However, the development of new batteries is costly and time consuming. For example, a fast-charging battery has to strike a good balance between charging speed and service life. But there are innumerable ways to modify chemical composition, structure and other factors – and an improvement in one area, such as the energy density, often leads to losses in other areas, such as the charging speed.

In practice, battery technology only slowly improves in small steps over a long period of time. This also slows down other technologies such as the aforementioned electric car or XR glasses which rely on advanced battery technology. Artificial intelligence could automatically optimize the countless changeable parameters in battery development and thus ensure faster progress.

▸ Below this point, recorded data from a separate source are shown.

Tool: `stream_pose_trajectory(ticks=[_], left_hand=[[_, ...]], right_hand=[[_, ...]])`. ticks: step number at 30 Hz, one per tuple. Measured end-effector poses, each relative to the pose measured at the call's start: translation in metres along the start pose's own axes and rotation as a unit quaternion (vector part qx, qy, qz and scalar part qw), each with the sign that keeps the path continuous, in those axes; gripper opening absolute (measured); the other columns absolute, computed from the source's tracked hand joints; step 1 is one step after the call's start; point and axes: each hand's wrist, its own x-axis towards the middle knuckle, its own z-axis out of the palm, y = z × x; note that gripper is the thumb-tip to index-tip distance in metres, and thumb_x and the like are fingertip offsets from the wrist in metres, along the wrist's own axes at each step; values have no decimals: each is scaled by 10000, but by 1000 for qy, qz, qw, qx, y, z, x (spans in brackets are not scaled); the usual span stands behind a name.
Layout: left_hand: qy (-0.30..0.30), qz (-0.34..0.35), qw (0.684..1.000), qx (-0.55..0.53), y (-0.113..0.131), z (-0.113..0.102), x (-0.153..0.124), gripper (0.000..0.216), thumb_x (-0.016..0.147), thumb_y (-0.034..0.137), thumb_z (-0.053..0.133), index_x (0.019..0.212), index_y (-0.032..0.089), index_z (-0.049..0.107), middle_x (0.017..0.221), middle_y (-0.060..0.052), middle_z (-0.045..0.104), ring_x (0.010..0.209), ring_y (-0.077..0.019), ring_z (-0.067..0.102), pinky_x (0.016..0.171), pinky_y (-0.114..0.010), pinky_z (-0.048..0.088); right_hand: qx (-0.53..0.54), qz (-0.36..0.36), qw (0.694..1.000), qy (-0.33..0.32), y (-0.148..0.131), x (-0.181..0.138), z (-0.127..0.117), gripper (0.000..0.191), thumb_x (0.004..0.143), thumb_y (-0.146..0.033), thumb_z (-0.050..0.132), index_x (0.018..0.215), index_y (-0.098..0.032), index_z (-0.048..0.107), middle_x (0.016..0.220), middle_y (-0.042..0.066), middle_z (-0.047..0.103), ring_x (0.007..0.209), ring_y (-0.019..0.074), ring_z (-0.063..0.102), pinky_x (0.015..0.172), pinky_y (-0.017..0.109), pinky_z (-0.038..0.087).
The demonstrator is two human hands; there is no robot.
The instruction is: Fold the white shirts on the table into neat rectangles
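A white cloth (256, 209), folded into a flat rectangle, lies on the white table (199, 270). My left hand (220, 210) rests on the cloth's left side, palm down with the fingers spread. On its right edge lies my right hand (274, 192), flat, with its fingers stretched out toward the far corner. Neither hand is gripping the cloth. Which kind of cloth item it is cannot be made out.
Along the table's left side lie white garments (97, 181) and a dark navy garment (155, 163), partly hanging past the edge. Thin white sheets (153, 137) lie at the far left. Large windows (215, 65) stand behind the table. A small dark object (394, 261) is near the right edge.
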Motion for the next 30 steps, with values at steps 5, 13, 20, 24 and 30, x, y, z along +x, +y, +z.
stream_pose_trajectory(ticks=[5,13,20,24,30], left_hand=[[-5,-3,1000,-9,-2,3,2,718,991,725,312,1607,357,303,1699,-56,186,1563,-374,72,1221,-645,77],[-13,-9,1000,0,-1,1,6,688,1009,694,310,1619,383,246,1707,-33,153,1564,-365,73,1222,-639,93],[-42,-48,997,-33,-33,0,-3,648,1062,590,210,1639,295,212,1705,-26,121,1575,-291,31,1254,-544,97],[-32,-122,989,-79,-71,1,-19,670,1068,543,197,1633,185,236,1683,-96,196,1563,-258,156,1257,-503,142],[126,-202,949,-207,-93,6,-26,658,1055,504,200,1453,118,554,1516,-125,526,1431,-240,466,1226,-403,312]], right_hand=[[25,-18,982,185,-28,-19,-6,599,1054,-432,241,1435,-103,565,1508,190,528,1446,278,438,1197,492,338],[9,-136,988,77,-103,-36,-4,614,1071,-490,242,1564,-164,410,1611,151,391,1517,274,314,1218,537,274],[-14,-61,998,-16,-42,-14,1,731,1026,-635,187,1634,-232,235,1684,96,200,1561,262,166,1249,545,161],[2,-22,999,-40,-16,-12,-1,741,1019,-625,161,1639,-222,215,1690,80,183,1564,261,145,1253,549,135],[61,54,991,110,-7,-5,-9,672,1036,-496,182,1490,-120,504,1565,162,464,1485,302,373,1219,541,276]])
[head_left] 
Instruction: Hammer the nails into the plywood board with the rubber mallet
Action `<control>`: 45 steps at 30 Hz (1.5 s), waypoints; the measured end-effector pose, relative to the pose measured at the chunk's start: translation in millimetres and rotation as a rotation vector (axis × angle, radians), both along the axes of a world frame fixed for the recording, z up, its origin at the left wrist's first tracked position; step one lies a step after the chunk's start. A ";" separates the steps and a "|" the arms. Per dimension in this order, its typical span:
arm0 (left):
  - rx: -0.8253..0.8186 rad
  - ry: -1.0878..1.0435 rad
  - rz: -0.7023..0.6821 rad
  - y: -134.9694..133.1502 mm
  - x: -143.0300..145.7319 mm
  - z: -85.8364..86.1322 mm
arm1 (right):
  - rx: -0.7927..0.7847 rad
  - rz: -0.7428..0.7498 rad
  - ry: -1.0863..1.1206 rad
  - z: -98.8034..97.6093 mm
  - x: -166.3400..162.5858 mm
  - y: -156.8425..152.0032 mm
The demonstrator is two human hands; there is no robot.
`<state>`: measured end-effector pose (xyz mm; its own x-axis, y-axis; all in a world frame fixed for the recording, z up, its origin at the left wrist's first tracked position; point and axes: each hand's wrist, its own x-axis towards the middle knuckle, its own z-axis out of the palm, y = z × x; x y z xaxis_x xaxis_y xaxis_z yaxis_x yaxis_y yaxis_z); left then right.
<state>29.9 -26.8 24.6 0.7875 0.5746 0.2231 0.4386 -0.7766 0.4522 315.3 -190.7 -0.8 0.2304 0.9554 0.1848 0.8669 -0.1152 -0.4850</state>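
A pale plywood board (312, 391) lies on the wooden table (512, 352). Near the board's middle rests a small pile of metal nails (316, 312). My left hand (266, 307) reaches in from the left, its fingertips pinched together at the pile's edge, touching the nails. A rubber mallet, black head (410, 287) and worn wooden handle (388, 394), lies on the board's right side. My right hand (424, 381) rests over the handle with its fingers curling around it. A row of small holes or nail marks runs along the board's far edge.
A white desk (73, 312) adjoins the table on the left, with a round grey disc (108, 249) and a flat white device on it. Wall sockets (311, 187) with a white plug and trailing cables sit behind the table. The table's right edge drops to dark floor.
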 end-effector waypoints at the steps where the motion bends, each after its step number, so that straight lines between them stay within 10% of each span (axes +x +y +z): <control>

Research results in a month instead of two years

In 2019, researchers from Stanford University, MIT, and the Toyota Research Institute developed an AI that could predict the performance of lithium-ion batteries over their lifetime without the batteries having to be tested experimentally. That was not possible before: batteries had to be charged and discharged countless times until their charging capacity decreased.

For the AI training, the researchers used a data set for which they discharged hundreds of batteries. The AI ‹ ‹learned from the degradation of the batteries’ performance to make predictions for other battery architectures.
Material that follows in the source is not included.